Whatever the case, Mitski is her own woman. She’s opened for everyone from the Pixies to Lorde. Pitchfork started her three album reviews with a 7.7, 8.5 and 8.8 respectively. So she was apparently a known commodity (and a well-reviewed one at that). Just unknown to me. And, frankly, I don’t know much more about her after seeing her show. She’s not… chatty. She came out on stage, flanked by a drummer, guitarist and three others who switched between guitar, bass and keyboards. The middle of the stage was adorned with a mysterious door that… well, it never got opened or really used. Though she did seem to go kneel next to it between every song. We speculated she was checking the setlist. Or maybe taking a sip of water? Point is, she came out, started her songs and kind of never broke out. No banter about being in NYC. No introducing the band or the songs. No storytelling. Just played for about 90 minutes, said she loved everyone, played one more song or so and walked off. It wasn’t a distant performance, but I did find it a little odd that she didn’t address anyone or anything. Didn’t really break that fourth wall of the performance until the very, very end. Quite a different experience than my last show where an inebriated Bob Pollard talked a blue streak.

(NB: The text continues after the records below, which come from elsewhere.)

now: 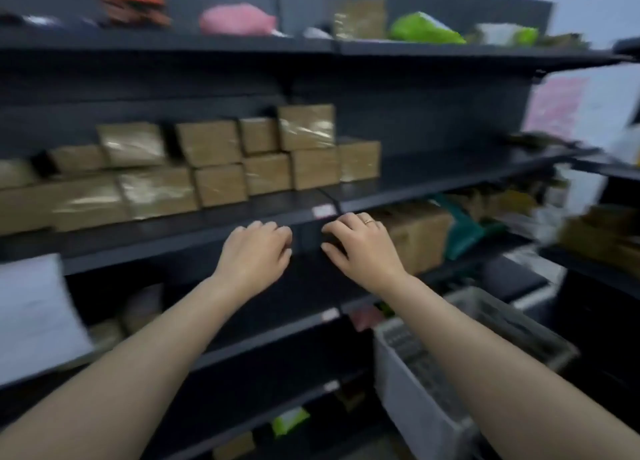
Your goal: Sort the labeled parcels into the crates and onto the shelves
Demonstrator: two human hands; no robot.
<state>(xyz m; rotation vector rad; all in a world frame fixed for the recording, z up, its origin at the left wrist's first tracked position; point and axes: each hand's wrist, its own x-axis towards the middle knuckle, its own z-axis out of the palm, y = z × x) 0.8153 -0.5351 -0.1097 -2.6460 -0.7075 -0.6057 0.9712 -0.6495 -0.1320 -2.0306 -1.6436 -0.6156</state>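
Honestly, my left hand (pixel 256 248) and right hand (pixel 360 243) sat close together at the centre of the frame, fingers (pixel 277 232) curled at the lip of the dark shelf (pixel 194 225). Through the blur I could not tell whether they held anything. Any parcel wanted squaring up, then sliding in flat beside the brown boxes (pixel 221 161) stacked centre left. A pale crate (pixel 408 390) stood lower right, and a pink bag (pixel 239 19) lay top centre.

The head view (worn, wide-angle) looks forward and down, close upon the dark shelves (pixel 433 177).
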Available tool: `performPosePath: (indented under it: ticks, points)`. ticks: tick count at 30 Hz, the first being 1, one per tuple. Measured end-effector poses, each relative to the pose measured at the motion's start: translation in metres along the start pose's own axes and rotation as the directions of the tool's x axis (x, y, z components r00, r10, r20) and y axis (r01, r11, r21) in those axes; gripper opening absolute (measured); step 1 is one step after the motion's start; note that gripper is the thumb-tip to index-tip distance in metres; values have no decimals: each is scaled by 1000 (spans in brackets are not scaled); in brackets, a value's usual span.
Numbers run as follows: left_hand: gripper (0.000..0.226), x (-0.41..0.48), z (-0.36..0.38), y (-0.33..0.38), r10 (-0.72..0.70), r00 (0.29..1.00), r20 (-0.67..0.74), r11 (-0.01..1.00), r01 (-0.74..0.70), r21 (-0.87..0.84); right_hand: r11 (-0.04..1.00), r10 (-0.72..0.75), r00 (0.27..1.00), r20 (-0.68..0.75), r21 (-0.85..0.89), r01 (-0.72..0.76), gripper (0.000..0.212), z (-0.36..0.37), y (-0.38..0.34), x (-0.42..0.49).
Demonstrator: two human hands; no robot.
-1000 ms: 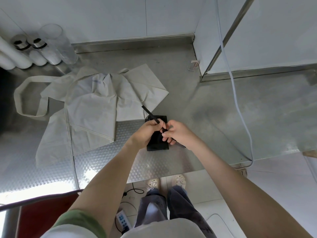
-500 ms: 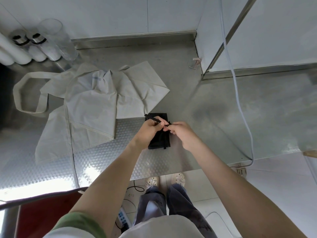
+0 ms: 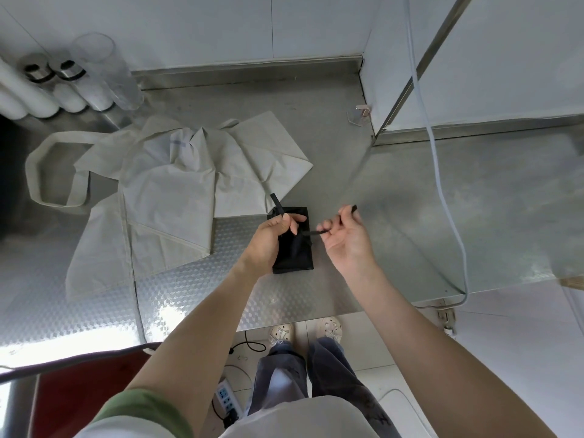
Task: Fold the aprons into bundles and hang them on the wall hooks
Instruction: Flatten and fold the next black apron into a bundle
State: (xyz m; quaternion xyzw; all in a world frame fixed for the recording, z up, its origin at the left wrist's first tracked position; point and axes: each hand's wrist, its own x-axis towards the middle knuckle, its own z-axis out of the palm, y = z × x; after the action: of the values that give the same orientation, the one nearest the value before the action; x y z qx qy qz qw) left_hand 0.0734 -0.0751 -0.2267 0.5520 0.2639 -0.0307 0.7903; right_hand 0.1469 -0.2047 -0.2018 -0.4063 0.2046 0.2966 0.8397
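1. Steel surface [image 3: 410,216] under white wall panels carries the work, and both hands are busy near its front edge.
2. The left hand [image 3: 271,235] rests on the black bundle [image 3: 295,252], an apron already folded small. Its fingers curl round one end of the black strap [image 3: 311,233], whose tip sticks out beyond the knuckles.
3. The right hand [image 3: 344,238] is just beside the bundle and clear of it, palm turned up. It pinches the other end of the strap, and the tail shows past the fingertips.
4. The hands are apart, with a short run of strap pulled tight between them.
5. Judged from this, the step in hand is tying off the black bundle, with the knot being drawn snug.
6. The next move likely calls for even tension from both hands while the left hand keeps the folds pinned. Enough strap should be left free to catch a hook.
7. Left of the left hand, the white apron [image 3: 170,191] lies spread and creased, not yet folded. Its near edge reaches the bundle.
8. Beyond the right hand, a small hook [image 3: 363,110] sits at the wall corner, and a cable [image 3: 442,172] hangs further right.
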Motion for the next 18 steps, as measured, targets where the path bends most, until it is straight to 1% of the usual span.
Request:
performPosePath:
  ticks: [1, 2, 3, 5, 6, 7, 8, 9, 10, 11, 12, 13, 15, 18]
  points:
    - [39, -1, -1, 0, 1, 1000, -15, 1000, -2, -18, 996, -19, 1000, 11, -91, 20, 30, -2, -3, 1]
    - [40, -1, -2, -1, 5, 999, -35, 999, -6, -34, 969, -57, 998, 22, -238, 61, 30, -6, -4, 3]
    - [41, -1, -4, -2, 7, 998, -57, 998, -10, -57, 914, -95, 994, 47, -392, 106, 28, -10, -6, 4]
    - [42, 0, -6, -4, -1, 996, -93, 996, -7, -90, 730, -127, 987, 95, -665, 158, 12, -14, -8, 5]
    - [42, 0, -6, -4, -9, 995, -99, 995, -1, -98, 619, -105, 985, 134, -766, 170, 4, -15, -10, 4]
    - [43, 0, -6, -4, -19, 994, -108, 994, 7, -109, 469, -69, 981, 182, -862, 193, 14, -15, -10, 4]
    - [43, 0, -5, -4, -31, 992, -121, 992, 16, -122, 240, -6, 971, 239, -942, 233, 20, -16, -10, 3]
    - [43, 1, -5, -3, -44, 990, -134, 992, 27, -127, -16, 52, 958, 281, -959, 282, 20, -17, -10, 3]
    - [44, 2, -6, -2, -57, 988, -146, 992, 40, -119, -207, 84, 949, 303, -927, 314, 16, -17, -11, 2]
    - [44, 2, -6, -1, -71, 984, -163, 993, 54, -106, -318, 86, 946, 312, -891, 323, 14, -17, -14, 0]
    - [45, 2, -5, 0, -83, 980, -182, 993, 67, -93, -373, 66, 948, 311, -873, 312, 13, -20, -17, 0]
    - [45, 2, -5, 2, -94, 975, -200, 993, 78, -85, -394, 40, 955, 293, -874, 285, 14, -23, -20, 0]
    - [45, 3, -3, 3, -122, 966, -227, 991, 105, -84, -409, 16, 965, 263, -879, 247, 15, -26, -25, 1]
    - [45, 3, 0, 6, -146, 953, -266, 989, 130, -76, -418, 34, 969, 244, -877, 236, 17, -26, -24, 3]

Maybe it was a matter of the large venue. Maybe that’s just how she rolls.

Can I comment on the music? Not really. She sounded good. She can certainly sing. And the aforementioned dancing is weirdly suggestive. But almost in a cartoonish way. She wore this outfit that looked like a cross between silk pajamas and like a House of Flying Daggers getup. Which I suppose was a convenient and appropriate fit for her kicking and punching thing, along with her, uh, below-the-waist adoration of that microphone (which made me cringe a bit sitting next to Jr. Jr.) Her songs all seem to include the word “body,” and I think are generally about her struggles in life and in love. I’m bad at lyrics. But the girls in the audience certainly seemed to know them, singing along with what Jr. Jr. alerted me were her “popular” songs. She, like me, clearly scoffs at newbies, of course. The ones who know the lyrics to the “hits,” and love to sing along. Such a serious music fan, she is. It was a pretty entertaining show for an artist with whom I had no familiarity. Jr. Jr. had a good time and we even waited in the longest merch line ever invented by man just to have the item she wanted sell out right as we got up to the front. She ended up with a t-shirt that she then slept in and wore for like three days straight. A good sign.

Did I mention this was Jr. Jr.’s first concert? I would have rather brought her to a rock show at a smaller space (and saved some serious coin), but I suppose this gave her a really nice experience that she’ll probably never repeat. Not to be a downer, but when you start your concert career with a popular artist in a classy venue with tickets that cost more than the GDP of most small, island nations, you have nowhere to go but down. Next show? Dive bar gutter punk. Then she’ll see how the other half lives.